What is being asked: The records below are to be retyped in full, without any alteration.

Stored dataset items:
◇ ◇ ◇ ◇ ◇
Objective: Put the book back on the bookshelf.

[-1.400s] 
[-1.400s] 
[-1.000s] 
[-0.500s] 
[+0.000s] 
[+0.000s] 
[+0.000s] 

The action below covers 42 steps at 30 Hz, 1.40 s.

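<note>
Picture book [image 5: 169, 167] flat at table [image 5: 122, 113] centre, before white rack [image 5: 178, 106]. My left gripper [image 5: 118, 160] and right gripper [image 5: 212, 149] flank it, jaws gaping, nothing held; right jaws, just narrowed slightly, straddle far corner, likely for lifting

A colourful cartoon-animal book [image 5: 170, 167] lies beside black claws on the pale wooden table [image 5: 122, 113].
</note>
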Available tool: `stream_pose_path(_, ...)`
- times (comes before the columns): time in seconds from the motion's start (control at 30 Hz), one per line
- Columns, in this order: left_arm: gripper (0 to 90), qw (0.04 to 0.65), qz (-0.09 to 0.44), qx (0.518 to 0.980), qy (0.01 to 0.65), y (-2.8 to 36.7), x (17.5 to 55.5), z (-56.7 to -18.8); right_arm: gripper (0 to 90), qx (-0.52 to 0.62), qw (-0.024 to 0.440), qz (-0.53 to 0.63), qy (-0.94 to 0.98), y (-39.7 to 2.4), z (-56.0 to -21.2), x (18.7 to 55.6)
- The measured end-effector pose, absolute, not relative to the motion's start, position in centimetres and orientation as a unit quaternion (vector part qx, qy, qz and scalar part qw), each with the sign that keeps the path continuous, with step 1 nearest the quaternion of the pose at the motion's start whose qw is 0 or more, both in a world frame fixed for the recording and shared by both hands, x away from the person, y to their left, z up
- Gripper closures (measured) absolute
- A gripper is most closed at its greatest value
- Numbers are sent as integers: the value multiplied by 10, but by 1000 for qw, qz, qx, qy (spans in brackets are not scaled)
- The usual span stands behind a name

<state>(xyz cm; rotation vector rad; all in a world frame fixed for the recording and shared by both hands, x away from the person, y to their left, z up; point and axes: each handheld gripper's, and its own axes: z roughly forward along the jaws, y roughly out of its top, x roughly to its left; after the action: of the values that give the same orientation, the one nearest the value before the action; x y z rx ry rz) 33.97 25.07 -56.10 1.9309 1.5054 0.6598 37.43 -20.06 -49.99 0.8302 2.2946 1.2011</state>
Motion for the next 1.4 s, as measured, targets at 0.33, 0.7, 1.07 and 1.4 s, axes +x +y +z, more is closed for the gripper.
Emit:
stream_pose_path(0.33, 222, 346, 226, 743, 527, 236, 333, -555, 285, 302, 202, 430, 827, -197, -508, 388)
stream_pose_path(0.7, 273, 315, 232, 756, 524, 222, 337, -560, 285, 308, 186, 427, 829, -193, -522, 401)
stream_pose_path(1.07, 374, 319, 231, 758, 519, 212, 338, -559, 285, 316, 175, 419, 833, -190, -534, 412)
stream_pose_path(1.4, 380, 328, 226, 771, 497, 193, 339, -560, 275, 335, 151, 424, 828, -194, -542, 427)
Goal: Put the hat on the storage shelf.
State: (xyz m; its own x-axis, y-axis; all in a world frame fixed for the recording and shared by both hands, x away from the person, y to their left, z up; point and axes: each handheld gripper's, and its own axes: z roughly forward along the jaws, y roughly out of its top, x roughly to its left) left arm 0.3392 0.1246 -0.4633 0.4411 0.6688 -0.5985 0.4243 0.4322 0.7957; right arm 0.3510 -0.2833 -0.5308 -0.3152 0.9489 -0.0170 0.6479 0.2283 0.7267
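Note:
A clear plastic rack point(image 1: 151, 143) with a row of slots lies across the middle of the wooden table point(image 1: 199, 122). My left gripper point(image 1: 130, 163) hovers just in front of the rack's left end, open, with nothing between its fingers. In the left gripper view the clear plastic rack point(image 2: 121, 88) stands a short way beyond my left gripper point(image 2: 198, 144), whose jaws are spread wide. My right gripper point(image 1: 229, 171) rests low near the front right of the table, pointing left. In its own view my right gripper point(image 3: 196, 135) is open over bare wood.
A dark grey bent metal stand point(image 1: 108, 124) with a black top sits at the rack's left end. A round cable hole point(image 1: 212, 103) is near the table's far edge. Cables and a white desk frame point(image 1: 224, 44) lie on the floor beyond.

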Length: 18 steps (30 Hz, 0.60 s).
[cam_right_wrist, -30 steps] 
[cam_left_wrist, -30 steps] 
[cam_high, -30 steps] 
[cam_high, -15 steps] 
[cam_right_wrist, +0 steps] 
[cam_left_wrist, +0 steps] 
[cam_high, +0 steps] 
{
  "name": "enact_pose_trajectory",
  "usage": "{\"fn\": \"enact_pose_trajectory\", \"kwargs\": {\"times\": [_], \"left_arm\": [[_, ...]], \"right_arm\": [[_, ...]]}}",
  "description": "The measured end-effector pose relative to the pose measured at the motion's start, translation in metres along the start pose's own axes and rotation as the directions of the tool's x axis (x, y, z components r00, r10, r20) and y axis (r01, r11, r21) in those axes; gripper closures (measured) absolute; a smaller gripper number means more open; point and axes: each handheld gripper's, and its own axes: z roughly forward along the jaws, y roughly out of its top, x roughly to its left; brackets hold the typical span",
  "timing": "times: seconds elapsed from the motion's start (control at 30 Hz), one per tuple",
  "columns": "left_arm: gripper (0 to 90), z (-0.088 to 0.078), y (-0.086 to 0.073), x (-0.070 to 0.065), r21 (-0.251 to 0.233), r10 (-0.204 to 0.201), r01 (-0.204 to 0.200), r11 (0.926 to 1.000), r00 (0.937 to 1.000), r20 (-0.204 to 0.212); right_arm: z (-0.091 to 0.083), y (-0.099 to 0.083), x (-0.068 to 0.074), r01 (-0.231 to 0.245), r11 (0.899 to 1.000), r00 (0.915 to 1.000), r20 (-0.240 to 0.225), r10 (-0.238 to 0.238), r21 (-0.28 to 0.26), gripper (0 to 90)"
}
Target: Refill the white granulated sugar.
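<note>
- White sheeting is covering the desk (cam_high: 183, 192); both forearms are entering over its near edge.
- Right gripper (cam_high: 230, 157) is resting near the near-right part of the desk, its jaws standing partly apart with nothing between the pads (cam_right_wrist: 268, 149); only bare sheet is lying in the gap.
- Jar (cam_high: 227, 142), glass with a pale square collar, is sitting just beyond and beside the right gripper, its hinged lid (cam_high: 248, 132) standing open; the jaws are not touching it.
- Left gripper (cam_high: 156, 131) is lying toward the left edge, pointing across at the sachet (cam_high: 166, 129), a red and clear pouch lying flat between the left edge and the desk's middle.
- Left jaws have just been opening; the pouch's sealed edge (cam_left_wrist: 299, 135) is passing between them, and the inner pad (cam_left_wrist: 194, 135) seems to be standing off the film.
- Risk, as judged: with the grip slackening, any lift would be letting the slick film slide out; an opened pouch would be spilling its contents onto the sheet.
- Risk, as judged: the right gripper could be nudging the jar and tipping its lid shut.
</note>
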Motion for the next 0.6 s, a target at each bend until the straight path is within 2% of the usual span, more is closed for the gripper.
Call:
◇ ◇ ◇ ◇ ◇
Task solution:
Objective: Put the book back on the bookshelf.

[-1.400s] 
[-1.400s] 
[-1.000s] 
[-0.500s] 
[+0.000s] 
[+0.000s] 
[+0.000s] 

The action below covers 42 steps at 30 Hz, 1.40 s.

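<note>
Picture book [image 5: 169, 167] flat at table [image 5: 122, 113] centre, before white rack [image 5: 178, 106]. My left gripper [image 5: 118, 160] and right gripper [image 5: 212, 149] flank it, jaws gaping, nothing held; right jaws, just narrowed slightly, straddle far corner, likely for lifting

A colourful cartoon-animal book [image 5: 170, 167] lies beside black claws on the pale wooden table [image 5: 122, 113].
</note>
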Available tool: `stream_pose_path(_, ...)`
- times (comes before the columns): time in seconds from the motion's start (control at 30 Hz), one per line
- Columns, in this order: left_arm: gripper (0 to 90), qw (0.04 to 0.65), qz (-0.09 to 0.44), qx (0.518 to 0.980), qy (0.01 to 0.65), y (-2.8 to 36.7), x (17.5 to 55.5), z (-56.7 to -18.8); right_arm: gripper (0 to 90), qx (-0.52 to 0.62), qw (-0.024 to 0.440), qz (-0.53 to 0.63), qy (-0.94 to 0.98), y (-39.7 to 2.4), z (-56.0 to -21.2), x (18.7 to 55.6)
- The measured end-effector pose, absolute, not relative to the motion's start, position in centimetres and orientation as a unit quaternion (vector part qx, qy, qz and scalar part qw), each with the sign that keeps the path continuous, with step 1 nearest the quaternion of the pose at the motion's start whose qw is 0 or more, both in a world frame fixed for the recording and shared by both hands, x away from the person, y to their left, z up
- Gripper closures (measured) absolute
- A gripper is most closed at its greatest value
- Numbers are sent as integers: the value multiplied by 10, but by 1000 for qw, qz, qx, qy (spans in brackets are not scaled)
- The usual span stands behind a name

<state>(xyz cm; rotation vector rad; all in a world frame fixed for the recording and shared by both hands, x away from the person, y to their left, z up; point and axes: each handheld gripper's, and its own axes: z roughly forward along the jaws, y roughly out of its top, x roughly to its left; after the action: of the values that give the same orientation, the one nearest the value before the action; x y z rx ry rz) 33.97 25.07 -56.10 1.9309 1.5054 0.6598 37.43 -20.06 -49.99 0.8302 2.2946 1.2011</state>
Motion for the next 1.4 s, as measured, targets at 0.33, 0.7, 1.07 and 1.4 s, axes +x +y +z, more is closed for the gripper.
Emit:
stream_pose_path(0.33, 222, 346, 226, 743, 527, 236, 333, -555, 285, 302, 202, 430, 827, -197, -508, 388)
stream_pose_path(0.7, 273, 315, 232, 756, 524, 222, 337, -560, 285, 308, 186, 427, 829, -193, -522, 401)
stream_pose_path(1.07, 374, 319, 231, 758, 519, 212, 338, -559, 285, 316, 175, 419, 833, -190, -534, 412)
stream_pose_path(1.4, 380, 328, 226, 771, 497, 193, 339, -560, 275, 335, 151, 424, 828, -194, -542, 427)
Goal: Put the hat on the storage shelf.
State: (xyz m; its own x-axis, y-axis; all in a world frame fixed for the recording and shared by both hands, x away from the person, y to their left, z up; point and axes: each handheld gripper's, and its own axes: z roughly forward along the jaws, y roughly out of its top, x roughly to its left) left arm 0.3392 0.1246 -0.4633 0.4411 0.6688 -0.5985 0.4243 0.4322 0.7957; right arm 0.3510 -0.2833 -0.5308 -0.3152 0.9489 -0.0170 0.6479 0.2283 0.7267
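Note:
A clear plastic rack point(image 1: 151, 143) with a row of slots lies across the middle of the wooden table point(image 1: 199, 122). My left gripper point(image 1: 130, 163) hovers just in front of the rack's left end, open, with nothing between its fingers. In the left gripper view the clear plastic rack point(image 2: 121, 88) stands a short way beyond my left gripper point(image 2: 198, 144), whose jaws are spread wide. My right gripper point(image 1: 229, 171) rests low near the front right of the table, pointing left. In its own view my right gripper point(image 3: 196, 135) is open over bare wood.
A dark grey bent metal stand point(image 1: 108, 124) with a black top sits at the rack's left end. A round cable hole point(image 1: 212, 103) is near the table's far edge. Cables and a white desk frame point(image 1: 224, 44) lie on the floor beyond.
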
Length: 18 steps (30 Hz, 0.60 s).
[cam_right_wrist, -30 steps] 
[cam_left_wrist, -30 steps] 
[cam_high, -30 steps] 
[cam_high, -15 steps] 
[cam_right_wrist, +0 steps] 
[cam_left_wrist, +0 steps] 
[cam_high, +0 steps] 
{
  "name": "enact_pose_trajectory",
  "usage": "{\"fn\": \"enact_pose_trajectory\", \"kwargs\": {\"times\": [_], \"left_arm\": [[_, ...]], \"right_arm\": [[_, ...]]}}",
  "description": "The measured end-effector pose relative to the pose measured at the motion's start, translation in metres along the start pose's own axes and rotation as the directions of the tool's x axis (x, y, z components r00, r10, r20) and y axis (r01, r11, r21) in those axes; gripper closures (measured) absolute; a smaller gripper number means more open; point and axes: each handheld gripper's, and its own axes: z roughly forward along the jaws, y roughly out of its top, x roughly to its left; brackets hold the typical span",
  "timing": "times: seconds elapsed from the motion's start (control at 30 Hz), one per tuple",
  "columns": "left_arm: gripper (0 to 90), z (-0.088 to 0.078), y (-0.086 to 0.073), x (-0.070 to 0.065), r21 (-0.251 to 0.233), r10 (-0.204 to 0.201), r01 (-0.204 to 0.200), r11 (0.926 to 1.000), r00 (0.937 to 1.000), r20 (-0.204 to 0.212); right_arm: z (-0.091 to 0.083), y (-0.099 to 0.083), x (-0.068 to 0.074), r01 (-0.231 to 0.245), r11 (0.899 to 1.000), r00 (0.915 to 1.000), r20 (-0.240 to 0.225), r10 (-0.238 to 0.238), r21 (-0.28 to 0.26), gripper (0 to 90)"
}
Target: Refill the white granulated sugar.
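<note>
- White sheeting is covering the desk (cam_high: 183, 192); both forearms are entering over its near edge.
- Right gripper (cam_high: 230, 157) is resting near the near-right part of the desk, its jaws standing partly apart with nothing between the pads (cam_right_wrist: 268, 149); only bare sheet is lying in the gap.
- Jar (cam_high: 227, 142), glass with a pale square collar, is sitting just beyond and beside the right gripper, its hinged lid (cam_high: 248, 132) standing open; the jaws are not touching it.
- Left gripper (cam_high: 156, 131) is lying toward the left edge, pointing across at the sachet (cam_high: 166, 129), a red and clear pouch lying flat between the left edge and the desk's middle.
- Left jaws have just been opening; the pouch's sealed edge (cam_left_wrist: 299, 135) is passing between them, and the inner pad (cam_left_wrist: 194, 135) seems to be standing off the film.
- Risk, as judged: with the grip slackening, any lift would be letting the slick film slide out; an opened pouch would be spilling its contents onto the sheet.
- Risk, as judged: the right gripper could be nudging the jar and tipping its lid shut.
</note>
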Motion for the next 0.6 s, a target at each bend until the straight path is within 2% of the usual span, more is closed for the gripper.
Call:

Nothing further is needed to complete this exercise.